Il punto cruciale rimane Roma Capitale, che produce circa il 60% dei rifiuti dell’intero Lazio e che dovrà – almeno nelle previsioni – raggiungere una “gestione autosufficiente del trattamento e dello smaltimento finale”. «Riteniamo che il principio sia ovviamente sacrosanto. Ma questo comporterà la necessità di ripensare del tutto il ciclo dei rifiuti a Roma, basato sull’esportazione quasi totale del trattamento in impianti in tutta Italia». Così scrivono i cittadini che chiedono «una previsione urgentissima» di 10 impianti aerobici per trasformare l’umido differenziato in compost (terriccio), ciascuno da 30mila tonnellate l’anno. 8 li vorrebbero sul suolo romano.
LA RIVOLUZIONE IMPOSSIBILE?
Il Movimento Legge Rifiuti Zero critica anche la «visione superata di una gestione accentrata nei confini geografici». La vera svolta può arrivare se […] nell’Ambito territoriale di gestione di Roma Capitale e nei 4 Ambiti provinciali faranno gestire i rifiuti anche ad appositi “Bacini Territoriali Ottimali” entro i 200-250.000 abitanti «limitando le capacità impiantistiche e le distanze chilometriche per il conferimento dei materiali differenziati o da smaltire raccolti nelle città». Questo per evitare altri mega-impianti e far sì che i rifiuti siano trattati vicino a dove sono prodotti, come prevede la legge. Ma invece il Piano zingarettiano «punta soprattutto al ritrattamento degli scarti di rifiuti indifferenziati» dei TMB. Cioè di quegli stabilimenti funzionali agli inceneritori. Nel Lazio c’è ancora in funzione quello ciociaro a San Vittore, targato Acea. Cosa che condiziona tutto. Ci hanno spesso un mucchio di soldi e non ci pensano affatto a spegnerlo rinunciando ai flussi di cassa che produce. Il Campidoglio, presunto controllore pubblico, è allineato. Tra le misure da adottare con urgenza, ribadisce l’analisi dei Legge Rifiuti Zero, la raccolta porta a porta in tutta Roma. Mentre l’Ama ha annunciato che rimetterò i cassonetti in diverse zone…

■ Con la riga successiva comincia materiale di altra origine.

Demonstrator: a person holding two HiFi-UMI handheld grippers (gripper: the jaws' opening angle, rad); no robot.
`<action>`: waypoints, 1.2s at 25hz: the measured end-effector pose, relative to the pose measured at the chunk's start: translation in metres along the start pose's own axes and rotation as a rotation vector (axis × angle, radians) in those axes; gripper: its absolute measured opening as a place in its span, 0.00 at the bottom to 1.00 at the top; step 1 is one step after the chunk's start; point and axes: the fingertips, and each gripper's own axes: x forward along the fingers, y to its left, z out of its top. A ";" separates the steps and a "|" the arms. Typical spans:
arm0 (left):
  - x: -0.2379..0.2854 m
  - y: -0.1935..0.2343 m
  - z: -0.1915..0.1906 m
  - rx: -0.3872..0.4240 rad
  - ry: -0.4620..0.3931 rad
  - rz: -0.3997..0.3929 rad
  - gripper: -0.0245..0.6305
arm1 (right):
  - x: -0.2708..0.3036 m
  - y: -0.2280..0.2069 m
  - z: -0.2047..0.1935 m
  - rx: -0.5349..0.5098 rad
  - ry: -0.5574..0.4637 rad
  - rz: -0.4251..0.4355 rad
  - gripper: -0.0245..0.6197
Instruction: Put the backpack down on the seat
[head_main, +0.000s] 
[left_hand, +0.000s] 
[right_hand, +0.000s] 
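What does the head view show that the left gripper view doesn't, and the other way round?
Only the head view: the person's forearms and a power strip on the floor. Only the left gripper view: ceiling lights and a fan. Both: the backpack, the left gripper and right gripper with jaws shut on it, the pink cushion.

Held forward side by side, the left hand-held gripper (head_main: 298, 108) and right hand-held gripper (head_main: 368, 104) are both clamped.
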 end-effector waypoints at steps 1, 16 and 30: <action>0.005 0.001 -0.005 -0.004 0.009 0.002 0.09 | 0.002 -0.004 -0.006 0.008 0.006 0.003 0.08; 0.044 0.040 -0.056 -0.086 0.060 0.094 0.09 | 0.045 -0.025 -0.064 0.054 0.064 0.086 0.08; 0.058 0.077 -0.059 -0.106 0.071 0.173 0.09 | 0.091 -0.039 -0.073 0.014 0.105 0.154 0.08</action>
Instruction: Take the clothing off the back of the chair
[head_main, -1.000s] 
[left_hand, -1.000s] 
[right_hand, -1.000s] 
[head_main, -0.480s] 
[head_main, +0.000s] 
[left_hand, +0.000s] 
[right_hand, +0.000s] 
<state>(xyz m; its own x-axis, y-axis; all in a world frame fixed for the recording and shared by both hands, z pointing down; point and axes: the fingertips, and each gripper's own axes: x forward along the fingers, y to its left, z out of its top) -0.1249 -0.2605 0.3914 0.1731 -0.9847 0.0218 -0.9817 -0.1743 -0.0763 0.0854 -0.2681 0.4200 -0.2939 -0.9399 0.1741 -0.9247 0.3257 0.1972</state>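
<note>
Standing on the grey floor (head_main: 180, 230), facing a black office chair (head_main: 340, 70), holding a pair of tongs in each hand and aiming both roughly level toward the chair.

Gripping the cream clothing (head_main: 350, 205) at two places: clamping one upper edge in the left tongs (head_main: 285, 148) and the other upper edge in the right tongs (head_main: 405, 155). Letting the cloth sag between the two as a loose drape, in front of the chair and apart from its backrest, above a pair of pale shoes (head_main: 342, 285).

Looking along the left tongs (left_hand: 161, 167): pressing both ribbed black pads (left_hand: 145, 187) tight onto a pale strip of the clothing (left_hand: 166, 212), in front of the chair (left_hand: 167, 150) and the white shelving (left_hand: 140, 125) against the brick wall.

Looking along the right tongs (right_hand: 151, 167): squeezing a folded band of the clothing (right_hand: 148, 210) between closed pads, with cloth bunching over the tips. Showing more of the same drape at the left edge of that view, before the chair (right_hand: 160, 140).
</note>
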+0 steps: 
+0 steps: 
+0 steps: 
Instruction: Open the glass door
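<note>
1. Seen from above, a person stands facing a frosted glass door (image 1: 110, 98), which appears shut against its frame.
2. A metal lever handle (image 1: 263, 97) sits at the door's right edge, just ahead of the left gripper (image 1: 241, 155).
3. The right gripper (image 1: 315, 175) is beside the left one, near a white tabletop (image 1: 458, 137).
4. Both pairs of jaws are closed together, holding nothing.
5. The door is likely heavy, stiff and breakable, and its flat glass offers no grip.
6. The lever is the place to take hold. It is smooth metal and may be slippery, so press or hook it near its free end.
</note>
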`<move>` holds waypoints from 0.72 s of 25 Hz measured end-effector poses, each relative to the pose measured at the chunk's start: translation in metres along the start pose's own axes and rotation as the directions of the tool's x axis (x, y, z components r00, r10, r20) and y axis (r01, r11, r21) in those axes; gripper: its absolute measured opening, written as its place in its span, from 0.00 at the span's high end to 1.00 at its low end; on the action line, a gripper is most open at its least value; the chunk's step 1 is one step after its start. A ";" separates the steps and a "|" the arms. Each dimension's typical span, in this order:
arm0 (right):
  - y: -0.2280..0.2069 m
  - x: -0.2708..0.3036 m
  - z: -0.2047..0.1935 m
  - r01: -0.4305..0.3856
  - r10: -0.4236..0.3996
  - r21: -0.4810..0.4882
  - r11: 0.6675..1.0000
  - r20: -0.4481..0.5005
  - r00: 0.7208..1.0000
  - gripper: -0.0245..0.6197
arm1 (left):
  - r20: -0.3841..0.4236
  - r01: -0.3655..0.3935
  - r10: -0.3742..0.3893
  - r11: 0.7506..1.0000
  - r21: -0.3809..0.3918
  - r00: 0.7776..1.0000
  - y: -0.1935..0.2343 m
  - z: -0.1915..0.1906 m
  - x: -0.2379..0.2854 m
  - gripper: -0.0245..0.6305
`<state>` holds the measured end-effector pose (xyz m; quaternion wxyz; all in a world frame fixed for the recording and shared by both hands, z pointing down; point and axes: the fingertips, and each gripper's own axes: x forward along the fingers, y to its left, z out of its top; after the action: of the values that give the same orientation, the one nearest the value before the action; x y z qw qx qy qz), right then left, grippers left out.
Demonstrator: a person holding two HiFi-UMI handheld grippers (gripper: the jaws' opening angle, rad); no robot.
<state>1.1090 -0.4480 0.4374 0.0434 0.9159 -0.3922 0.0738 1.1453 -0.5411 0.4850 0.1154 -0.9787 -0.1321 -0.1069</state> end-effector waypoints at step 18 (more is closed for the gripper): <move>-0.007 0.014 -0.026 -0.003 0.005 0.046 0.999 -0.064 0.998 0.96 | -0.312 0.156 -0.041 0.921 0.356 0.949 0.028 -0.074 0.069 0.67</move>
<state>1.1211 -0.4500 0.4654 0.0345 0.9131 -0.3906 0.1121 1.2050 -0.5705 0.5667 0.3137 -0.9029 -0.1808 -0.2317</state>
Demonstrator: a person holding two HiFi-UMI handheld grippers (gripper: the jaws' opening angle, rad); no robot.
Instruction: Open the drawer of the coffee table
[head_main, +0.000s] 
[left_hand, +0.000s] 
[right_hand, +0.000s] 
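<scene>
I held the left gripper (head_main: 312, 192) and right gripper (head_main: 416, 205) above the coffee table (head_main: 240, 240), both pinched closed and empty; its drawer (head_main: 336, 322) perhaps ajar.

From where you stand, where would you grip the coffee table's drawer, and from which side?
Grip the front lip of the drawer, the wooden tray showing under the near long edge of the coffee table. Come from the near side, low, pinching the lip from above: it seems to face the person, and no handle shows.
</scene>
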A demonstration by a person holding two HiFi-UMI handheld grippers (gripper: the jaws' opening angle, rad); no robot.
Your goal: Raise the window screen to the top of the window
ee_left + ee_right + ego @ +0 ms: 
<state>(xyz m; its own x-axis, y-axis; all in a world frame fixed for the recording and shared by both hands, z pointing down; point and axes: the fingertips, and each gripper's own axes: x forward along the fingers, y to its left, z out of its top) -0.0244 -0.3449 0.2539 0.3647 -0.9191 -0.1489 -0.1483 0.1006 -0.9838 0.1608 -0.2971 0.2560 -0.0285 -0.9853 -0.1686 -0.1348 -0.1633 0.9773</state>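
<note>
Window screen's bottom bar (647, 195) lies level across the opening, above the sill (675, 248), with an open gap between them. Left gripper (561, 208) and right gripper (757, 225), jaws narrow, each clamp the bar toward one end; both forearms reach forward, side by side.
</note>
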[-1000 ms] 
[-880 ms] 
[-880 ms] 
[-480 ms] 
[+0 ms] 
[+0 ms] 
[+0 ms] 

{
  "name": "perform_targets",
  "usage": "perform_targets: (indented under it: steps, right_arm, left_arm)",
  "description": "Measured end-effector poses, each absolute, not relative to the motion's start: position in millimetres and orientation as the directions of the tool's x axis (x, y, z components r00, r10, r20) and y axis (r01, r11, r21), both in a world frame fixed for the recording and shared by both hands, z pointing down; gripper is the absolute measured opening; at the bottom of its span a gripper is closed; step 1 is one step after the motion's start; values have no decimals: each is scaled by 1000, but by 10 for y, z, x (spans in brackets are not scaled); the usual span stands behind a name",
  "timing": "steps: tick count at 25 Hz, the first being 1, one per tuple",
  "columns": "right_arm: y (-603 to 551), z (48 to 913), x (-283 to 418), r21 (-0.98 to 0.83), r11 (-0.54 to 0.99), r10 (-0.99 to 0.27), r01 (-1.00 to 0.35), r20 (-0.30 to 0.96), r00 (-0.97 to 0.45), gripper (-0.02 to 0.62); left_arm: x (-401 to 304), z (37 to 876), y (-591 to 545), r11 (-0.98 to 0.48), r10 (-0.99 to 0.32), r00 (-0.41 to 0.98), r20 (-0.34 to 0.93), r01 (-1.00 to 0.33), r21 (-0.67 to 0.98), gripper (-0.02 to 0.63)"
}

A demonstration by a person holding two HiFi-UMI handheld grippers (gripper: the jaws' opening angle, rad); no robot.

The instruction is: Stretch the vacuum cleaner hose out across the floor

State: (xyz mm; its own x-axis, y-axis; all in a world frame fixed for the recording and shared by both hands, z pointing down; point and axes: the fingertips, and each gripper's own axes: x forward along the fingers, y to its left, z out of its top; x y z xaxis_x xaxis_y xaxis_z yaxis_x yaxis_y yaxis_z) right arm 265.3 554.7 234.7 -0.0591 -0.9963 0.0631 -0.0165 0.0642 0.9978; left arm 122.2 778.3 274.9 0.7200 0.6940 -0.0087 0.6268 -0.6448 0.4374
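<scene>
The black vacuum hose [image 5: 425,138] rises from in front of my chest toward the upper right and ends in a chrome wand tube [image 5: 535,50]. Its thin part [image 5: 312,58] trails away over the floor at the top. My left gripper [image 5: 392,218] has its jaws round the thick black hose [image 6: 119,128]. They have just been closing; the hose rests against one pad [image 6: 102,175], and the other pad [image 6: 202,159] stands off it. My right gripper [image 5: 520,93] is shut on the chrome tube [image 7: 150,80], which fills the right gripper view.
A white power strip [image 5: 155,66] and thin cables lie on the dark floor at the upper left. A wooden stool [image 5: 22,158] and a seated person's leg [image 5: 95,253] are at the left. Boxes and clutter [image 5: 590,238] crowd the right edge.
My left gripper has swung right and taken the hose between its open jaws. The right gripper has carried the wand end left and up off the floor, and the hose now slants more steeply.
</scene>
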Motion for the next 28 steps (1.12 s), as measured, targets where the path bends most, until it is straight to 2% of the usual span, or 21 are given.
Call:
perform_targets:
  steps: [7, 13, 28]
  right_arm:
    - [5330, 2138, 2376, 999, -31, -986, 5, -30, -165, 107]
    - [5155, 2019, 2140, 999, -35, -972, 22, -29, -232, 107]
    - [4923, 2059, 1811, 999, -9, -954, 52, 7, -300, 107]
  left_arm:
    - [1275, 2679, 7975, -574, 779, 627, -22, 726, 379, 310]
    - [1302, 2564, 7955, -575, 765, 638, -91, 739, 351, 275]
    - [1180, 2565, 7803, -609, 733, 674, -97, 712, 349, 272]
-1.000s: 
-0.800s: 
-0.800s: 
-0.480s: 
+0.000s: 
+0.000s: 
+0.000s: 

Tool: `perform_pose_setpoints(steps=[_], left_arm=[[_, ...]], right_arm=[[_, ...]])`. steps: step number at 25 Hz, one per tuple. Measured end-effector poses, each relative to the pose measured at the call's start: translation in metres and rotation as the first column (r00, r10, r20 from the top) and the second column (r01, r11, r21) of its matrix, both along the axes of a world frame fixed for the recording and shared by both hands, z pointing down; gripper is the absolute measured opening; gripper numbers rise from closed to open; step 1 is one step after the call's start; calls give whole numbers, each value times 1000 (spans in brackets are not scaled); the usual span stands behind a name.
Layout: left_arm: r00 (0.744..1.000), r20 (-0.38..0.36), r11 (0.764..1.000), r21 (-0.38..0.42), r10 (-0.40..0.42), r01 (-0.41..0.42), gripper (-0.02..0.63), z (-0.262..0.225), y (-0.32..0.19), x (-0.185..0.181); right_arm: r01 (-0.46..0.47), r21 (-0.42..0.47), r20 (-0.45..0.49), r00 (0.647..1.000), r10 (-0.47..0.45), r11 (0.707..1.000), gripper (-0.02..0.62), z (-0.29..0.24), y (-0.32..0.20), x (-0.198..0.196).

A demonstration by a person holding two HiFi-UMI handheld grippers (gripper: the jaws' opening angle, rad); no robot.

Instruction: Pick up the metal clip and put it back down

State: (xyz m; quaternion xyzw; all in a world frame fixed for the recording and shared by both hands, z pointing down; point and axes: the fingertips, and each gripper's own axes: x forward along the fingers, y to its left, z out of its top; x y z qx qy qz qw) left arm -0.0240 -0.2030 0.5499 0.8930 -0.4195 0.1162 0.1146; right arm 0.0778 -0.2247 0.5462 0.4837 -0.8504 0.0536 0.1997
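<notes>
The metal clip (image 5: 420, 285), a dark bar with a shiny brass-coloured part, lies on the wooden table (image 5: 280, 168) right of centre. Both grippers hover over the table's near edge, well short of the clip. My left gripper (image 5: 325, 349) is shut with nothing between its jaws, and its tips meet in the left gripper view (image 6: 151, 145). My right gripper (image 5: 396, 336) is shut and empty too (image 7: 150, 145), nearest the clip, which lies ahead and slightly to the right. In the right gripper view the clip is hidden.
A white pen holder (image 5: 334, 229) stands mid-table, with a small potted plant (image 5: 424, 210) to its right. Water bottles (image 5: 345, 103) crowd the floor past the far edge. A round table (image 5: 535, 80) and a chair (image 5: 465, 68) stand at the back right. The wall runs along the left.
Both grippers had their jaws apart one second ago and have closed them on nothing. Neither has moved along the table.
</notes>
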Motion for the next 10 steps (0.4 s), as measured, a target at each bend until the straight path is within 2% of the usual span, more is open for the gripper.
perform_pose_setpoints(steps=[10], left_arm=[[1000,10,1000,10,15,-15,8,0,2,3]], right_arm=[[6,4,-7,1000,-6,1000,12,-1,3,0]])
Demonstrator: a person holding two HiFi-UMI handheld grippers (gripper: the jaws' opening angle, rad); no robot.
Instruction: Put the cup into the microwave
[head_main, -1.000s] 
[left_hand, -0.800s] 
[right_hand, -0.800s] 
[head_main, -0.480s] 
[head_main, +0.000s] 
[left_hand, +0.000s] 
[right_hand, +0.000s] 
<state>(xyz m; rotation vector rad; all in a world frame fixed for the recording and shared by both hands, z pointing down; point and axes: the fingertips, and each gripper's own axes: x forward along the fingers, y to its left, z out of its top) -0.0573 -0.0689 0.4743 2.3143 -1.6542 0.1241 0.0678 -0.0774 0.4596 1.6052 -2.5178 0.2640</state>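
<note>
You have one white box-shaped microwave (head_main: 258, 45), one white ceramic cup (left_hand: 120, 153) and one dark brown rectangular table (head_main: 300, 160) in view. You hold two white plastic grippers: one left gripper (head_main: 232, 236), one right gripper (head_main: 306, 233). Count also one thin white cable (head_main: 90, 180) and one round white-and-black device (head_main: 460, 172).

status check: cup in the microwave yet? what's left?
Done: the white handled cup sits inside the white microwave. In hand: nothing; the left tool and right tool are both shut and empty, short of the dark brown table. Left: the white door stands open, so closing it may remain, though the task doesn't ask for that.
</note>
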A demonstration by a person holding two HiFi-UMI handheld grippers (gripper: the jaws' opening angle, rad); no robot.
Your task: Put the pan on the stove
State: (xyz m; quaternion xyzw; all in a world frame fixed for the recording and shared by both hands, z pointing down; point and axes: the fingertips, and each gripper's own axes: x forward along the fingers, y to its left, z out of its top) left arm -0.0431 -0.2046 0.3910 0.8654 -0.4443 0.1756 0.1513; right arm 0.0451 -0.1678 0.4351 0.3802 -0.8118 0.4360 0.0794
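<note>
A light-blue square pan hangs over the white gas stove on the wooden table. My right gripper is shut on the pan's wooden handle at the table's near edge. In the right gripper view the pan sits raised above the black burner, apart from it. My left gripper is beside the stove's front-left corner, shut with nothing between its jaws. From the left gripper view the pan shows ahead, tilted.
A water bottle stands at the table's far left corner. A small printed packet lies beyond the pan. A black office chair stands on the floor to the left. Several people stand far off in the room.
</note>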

RIFIUTI ZERO O PROPAGANDA?
Infine, sottolinea Piras,nel “nuovo” Piano «viene citata a sproposito la “Strategia Rifiuti Zero” che da sempre di fatto esclude in linea di principio il “recupero di energia” dai propri obiettivi, essendo mirata di fatto al solo “recupero di materia” delle frazioni organiche attraverso il compostaggio aerobico ed il riciclaggio meccanico delle frazioni inorganiche». Cioè: Rifiuti Zero non prevede inceneritori (truffaldinamente chiamati termovalorizzatori, tanto cari ai partiti politici). Né tantomeno “bio”gas anaerobici. Impianti che non ricevono solo organico, ma roba che Dio solo sa. Persino ceneri e scorie di caldaie e inceneritori, fanghi di depuratori industriali e civili, solventi e vernici. Questo si legge in vari progetti presentati a Roma e provincia, tipo quello gigantesco che Cerroni voleva realizzare a Roma sud, confine con Pomezia. Il “bio”gas più grande d’Europa, da 240mila tonnellate l’anno, nel totale silenzio del Campidoglio e dintorni.